Nos collaborateurs vont être formés par rapport aux attentes ou besoins d’une organisation plus centrée sur l’assuré. Pour que l’organisation reste agile, il faut créer le cadre nécessaire pour qu’ils aient la possibilité de développer leurs propres initiatives et vont évoluer vers une nouvelle façon de travailler ensemble. Et nous avons conçu les infrastructures dans notre nouveau bâtiment dans cette optique-là, nous n’aurons plus les petits bureaux fermés, mais nous allons mettre en place des surfaces collaboratives autour desquels seront regroupés différents types de lieux de rencontre pour travailler sous forme de projets ou d’ateliers co-créatifs, mais également des espaces permettant de s’isoler pour un travail nécessitant de se concentrer.

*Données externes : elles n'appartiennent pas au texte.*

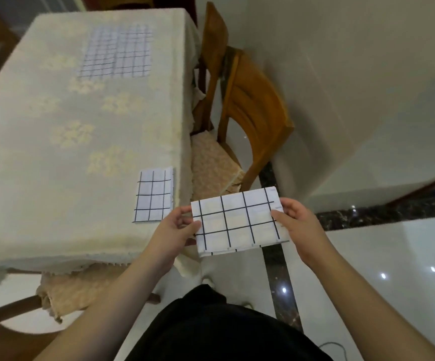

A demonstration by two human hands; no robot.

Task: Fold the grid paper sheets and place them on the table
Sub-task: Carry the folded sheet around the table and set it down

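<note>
Two hands are holding one folded sheet (237, 222) in the air, off the worktop's (54, 142) near right corner and above the floor (383, 256). Left hand (174, 230) is pinching the sheet's left edge, thumb lying on top and fingers curling beneath. Right hand (298, 222) is gripping the right edge the same way, thumb pressing on the upper face. This sheet is lying roughly level, tilting slightly, its black grid facing up; a lower layer is showing along its near edge.

Just left of the left hand, a second folded sheet (154, 195) is resting flat on the worktop close to the right edge. Well beyond it, toward the far end, an unfolded sheet stack (116, 52) is lying flat; the count of sheets there cannot be told owing to blur. A pale patterned cloth is covering the worktop.

Two wooden chairs (252, 113) are standing along the worktop's right side, the nearer one carrying a cushion (211, 168). Another cushioned chair (62, 293) is sitting at the near end.
</note>
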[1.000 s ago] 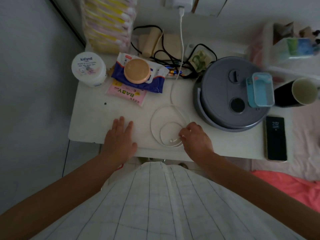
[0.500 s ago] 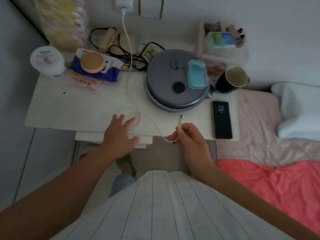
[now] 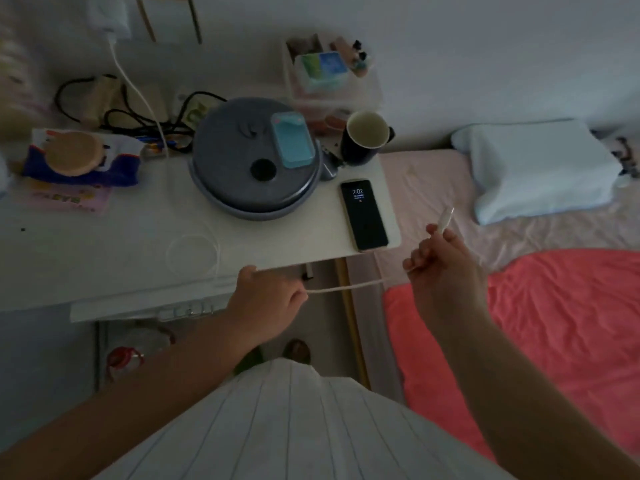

Le télétravail gardera une place importante dans votre organisation?

«Oui, il y aura toujours de la place pour plus de télétravail. Nous sommes allés jusqu’à 3 jours par semaine durant la pandémie, mais cela me semble un peu trop, car nous voulons favoriser le travail de collaboration, d’échange et protéger la culture d’entreprise très présente de la CNS. Mais nous devrions être capables de proposer un à deux jours de télétravail par semaine en fonction du poste des collaborateurs. Pour nous, l’expérience du télétravail pendant la pandémie est positive, nous n’avons pas pu constater que quelqu’un qui travaille de chez lui est moins performant que s’il était au bureau.

La CNS est donc sur plusieurs fronts en même temps?

«Oui, trois axes internes évoluent en parallèle: l’organisation de la CNS, la digitalisation et la mise à disposition de l’espace approprié pour. L’idée est de faciliter le changement à nos salariés. Nous ne pouvons pas faire l’un sans l’autre, donc c’est vrai que c’est un projet ambitieux, mais maintenant c’est le moment d’évoluer.»